Colton totaled 960 kg self-coached through intelligent trial and error — proving that exceptional athletes can make significant progress independently. Working with coach Thomas Liddy then took him from 960 kg to 1,045 kg in eight months, an 85 kg jump. The biggest improvement: technical refinement. Coaches provide the external eye that catches inefficiencies you can't see yourself. At elite performance levels, those marginal technical gains become the difference between good and world-record-breaking.

What's the mental difference between training lifts and competition lifts?

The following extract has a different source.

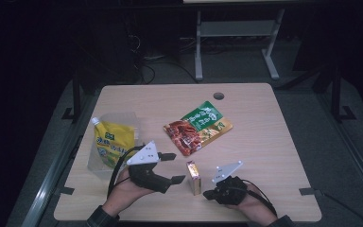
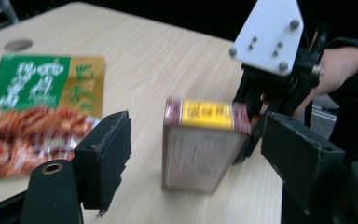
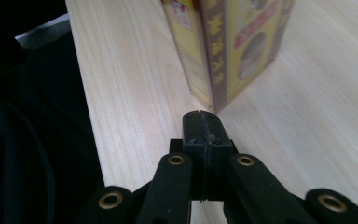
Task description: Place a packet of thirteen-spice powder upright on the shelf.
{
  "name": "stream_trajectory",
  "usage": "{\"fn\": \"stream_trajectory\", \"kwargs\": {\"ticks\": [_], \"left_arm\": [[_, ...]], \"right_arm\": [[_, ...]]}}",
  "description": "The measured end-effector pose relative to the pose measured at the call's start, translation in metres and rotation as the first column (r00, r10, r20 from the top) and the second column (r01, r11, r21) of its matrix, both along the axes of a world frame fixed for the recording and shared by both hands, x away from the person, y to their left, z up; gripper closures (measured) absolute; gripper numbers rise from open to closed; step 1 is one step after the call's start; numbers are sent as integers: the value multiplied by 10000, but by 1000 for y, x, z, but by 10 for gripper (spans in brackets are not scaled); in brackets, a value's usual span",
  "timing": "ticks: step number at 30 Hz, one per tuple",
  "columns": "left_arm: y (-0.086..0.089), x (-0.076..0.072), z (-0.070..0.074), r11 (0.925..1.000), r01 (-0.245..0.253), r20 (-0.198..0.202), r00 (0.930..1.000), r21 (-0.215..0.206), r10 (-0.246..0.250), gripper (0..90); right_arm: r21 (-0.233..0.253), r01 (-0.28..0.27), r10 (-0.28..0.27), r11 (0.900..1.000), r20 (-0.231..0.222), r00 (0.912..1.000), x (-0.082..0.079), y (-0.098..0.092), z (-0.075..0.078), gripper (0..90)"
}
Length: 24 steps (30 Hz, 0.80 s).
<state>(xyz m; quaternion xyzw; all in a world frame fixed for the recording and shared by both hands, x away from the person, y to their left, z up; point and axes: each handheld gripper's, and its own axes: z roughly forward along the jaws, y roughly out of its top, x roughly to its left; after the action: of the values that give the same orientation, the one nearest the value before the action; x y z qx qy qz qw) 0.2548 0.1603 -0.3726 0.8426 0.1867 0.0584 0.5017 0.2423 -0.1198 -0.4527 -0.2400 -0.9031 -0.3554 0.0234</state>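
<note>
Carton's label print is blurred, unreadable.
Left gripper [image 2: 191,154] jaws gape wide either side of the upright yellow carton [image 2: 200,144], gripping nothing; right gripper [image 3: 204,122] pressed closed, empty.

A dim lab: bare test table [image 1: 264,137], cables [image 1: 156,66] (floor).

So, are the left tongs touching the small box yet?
Apart. The left gripper view shows the left tongs open, with bare table visible between each jaw and the upright small box.
</note>
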Motion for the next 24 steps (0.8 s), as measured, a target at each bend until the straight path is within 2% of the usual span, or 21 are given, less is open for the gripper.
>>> {"fn": "stream_trajectory", "kwargs": {"ticks": [5,10,12,14,19,24], "left_arm": [[16,-10,-23,9990,-324,-498,9982,296,339,235],[28,-18,-46,9951,-561,-883,9941,817,633,233],[28,-18,-51,9935,-580,-977,9929,978,675,233],[28,-17,-54,9919,-603,-983,9926,1119,714,232],[26,-15,-57,9918,-448,-997,9934,1197,569,232],[26,-15,-58,9916,-502,-1059,9924,1195,629,232]], "right_arm": [[-152,-81,80,9999,-16,10000,2,7,-2,899],[-220,-99,99,9997,-24,9999,5,13,-4,899],[-329,-142,145,9994,82,9999,7,13,-5,900],[-285,-31,31,9996,-8,10000,7,14,-5,900],[-430,167,-162,9989,123,9998,13,12,-5,900],[-504,378,-362,9980,319,9988,21,11,-5,900]]}}
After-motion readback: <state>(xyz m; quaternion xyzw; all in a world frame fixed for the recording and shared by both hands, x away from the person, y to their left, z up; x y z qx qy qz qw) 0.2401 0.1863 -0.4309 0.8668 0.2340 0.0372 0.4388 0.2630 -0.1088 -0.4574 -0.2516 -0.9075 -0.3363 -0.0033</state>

None, according to Colton. He approaches both with the same quiet focus: remove extraneous thoughts, concentrate on technique, channel all energy into the bar. The only difference is external — judges, crowds, stakes. The internal process stays identical. Athletes who dramatically change their psychological approach for meets introduce an unpredictable variable that routinely derails performance.


The Takeaway for Everyone Else

Nobody reading this will deadlift 520 kg. That's not the point. The principles behind Colton's success — high-volume foundations, technical obsession, controlled arousal, strategic competition frequency, consistent nutrition tracking, genuine long-term planning — apply at every level of strength training.

Are you building a base first?
High-volume hypertrophy before grinding heavy singles
Or skipping straight to intensity without the tissue to support it?
Is technique improving each cycle?
Or just adding weight to the same inefficient patterns?
Video your working sets. Get external eyes on your form.
Are you competing too often?
Constant peaking leaves no time to actually grow
You can't harvest crops before they've grown.
Are you thinking in years or weeks?
The body's adaptive capacity has limits — rushing produces diminishing returns
Colton thinks in Olympic quadrennials. Most lifters think in 12-week programs.

Colton isn't successful because he does completely different things than other lifters. He's successful because he executes the fundamentals with uncommon discipline, patience, and precision. That approach is available to everyone. The 1,146 lb deadlift isn't. But the process that produces it — whatever your genetic ceiling happens to be — absolutely is.